In their report, “Mission Impossible: Mineral Shortages and the Broken Permitting Process Put Net Zero Out of Reach,” they explain that the Biden administration has “obstructed timely development of two world-class copper, nickel, and cobalt deposits in Minnesota that could reduce the country’s reliance on foreign minerals and provide some of the key minerals needed to meet energy transition goals.” They conclude that Congress must pass legislation to improve the permitting process so that proposed mining projects “can be permitted more quickly and to limit obstructionists’ routine use of the judicial system to challenge agencies’ permitting decisions.”

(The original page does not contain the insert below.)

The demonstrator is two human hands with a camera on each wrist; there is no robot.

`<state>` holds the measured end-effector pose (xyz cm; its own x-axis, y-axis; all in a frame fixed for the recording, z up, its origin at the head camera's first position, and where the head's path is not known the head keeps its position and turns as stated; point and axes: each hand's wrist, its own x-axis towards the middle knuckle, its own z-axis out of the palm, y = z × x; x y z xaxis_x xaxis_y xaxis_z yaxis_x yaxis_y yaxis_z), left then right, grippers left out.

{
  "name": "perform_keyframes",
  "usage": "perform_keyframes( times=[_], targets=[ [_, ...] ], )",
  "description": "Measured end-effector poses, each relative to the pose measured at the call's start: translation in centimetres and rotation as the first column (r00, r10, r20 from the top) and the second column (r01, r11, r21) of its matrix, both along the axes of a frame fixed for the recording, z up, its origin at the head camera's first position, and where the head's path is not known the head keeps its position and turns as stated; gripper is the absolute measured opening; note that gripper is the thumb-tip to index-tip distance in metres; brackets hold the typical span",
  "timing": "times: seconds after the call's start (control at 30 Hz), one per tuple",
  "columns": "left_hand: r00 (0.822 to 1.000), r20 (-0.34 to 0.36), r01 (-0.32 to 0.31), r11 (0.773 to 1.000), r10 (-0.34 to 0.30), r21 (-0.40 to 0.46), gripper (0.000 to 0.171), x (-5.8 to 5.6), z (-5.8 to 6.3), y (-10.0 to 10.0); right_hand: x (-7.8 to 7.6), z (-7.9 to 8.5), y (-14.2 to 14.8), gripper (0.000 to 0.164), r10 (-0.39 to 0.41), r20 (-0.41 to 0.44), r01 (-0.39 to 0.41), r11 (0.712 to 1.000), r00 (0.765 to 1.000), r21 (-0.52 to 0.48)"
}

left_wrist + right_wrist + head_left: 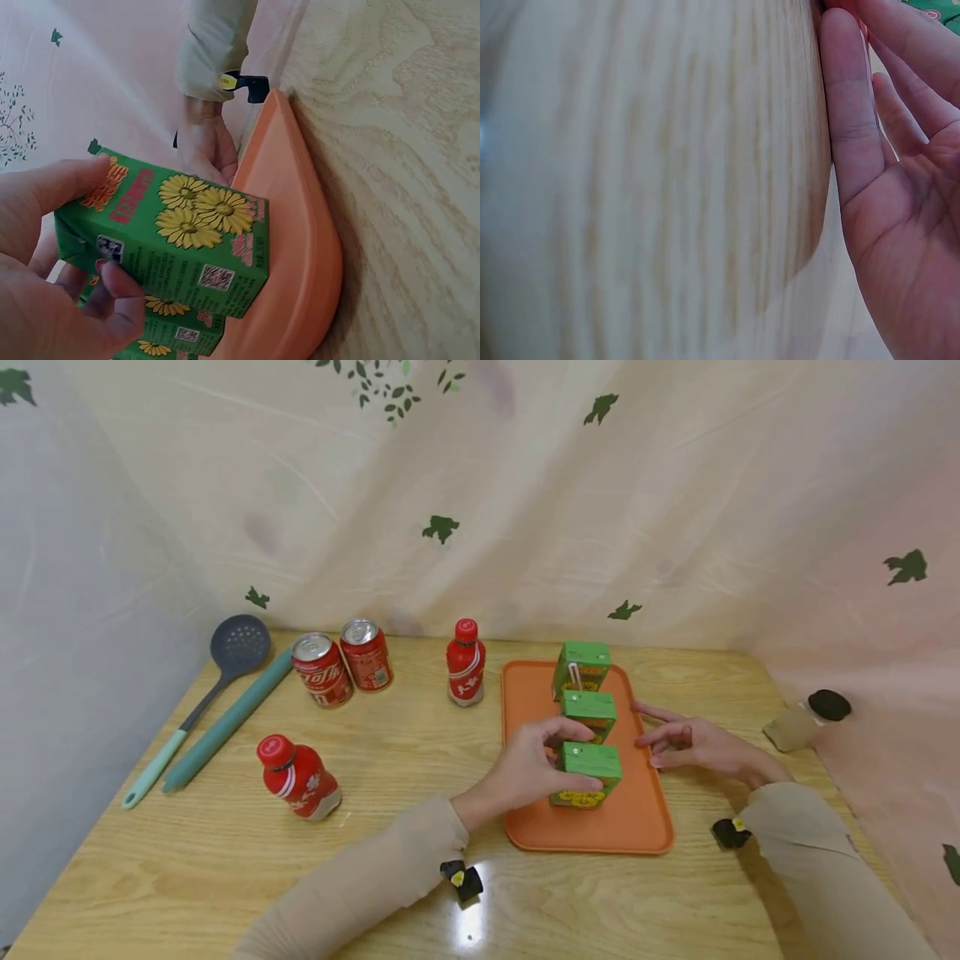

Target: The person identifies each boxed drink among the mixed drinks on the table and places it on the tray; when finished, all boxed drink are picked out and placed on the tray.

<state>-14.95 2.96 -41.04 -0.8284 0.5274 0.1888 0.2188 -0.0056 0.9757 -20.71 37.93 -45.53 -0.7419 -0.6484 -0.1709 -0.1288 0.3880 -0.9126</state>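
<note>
Three green drink cartons stand in a row on an orange tray. My left hand holds the nearest carton between thumb and fingers. In the left wrist view, yellow flowers cover the side of this carton, and the thumb and fingers lie on opposite sides of it. Behind it are the middle carton and the far carton. On the tray's right edge rest the fingertips of my right hand; in the right wrist view that hand has nearly straight fingers.
Left of the tray stand a red bottle and two red cans, one beside the other. Another red bottle is nearer. A skimmer and green rod lie far left. A black-lidded jar is at right.
</note>
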Motion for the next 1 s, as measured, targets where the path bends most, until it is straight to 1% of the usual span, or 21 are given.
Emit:
perform_keyframes(
  times=[0.1,0.3,0.4,0.5,0.6,0.7,0.83,0.93,1.0],
  targets=[
    [1.000,0.015,0.007,1.000,-0.007,-0.013,0.050,0.0,0.2,-0.3,0.1,0.1,0.0,0.034,-0.001,-0.017,0.001,1.000,1.000,0.003],
    [0.998,0.061,-0.031,0.999,0.033,-0.030,0.038,0.1,0.2,-1.1,0.1,0.3,-0.2,0.034,-0.009,-0.032,0.009,1.000,0.999,0.024],
    [0.997,0.064,-0.033,0.999,0.035,-0.034,0.034,0.2,0.2,-1.2,0.2,0.3,-0.3,0.034,-0.016,-0.025,0.016,0.999,1.000,0.029],
    [0.998,0.059,-0.033,0.999,0.035,-0.037,0.034,0.3,0.1,-1.2,0.3,0.3,-0.3,0.034,-0.025,-0.026,0.026,0.999,0.999,0.033],
    [0.998,0.048,-0.026,0.999,0.028,-0.042,0.035,0.3,0.4,-1.1,0.5,0.6,0.0,0.033,-0.033,-0.037,0.034,0.999,0.999,0.030],
    [0.999,0.050,-0.010,0.999,0.012,-0.051,0.035,0.3,0.7,-1.0,0.8,0.5,0.3,0.033,-0.027,-0.041,0.028,0.999,0.999,0.020],
    [0.998,0.060,0.036,0.996,-0.031,-0.082,0.036,0.5,0.9,-1.4,1.0,0.3,0.4,0.033,-0.019,-0.023,0.020,1.000,1.000,0.019],
    [0.997,0.022,0.076,0.988,-0.074,-0.131,0.042,0.6,1.4,-2.5,0.8,0.3,0.1,0.035,-0.023,-0.012,0.024,0.999,1.000,0.030],
    [0.994,-0.029,0.094,0.980,-0.101,-0.177,0.047,0.9,2.4,-3.7,0.6,0.6,-0.2,0.038,-0.012,-0.021,0.013,0.999,1.000,0.031]
  ],
)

None of this will be quick, cheap, or easy. Policymakers, and conservative politicians in particular, like to believe that the marketplace can resolve shortages and create the best outcomes. That may be true in some cases, but the US is now facing a different, more confrontational foreign policy that will require reshoring key industries and supplies of strategic commodities.
On Tuesday, China’s Ministry of Commerce said the US is “politicizing and weaponizing trade and technology.” Meanwhile, a US official said China’s export ban “underscores the need to diversify away from China.”
Let’s hope this escalating trade war (and war of words) doesn’t turn into a shooting war. In the meantime, the new Trump administration and Congress need to get serious about reducing America’s reliance on China and Chinese supply chains. And the first place they should look is the Periodic Table.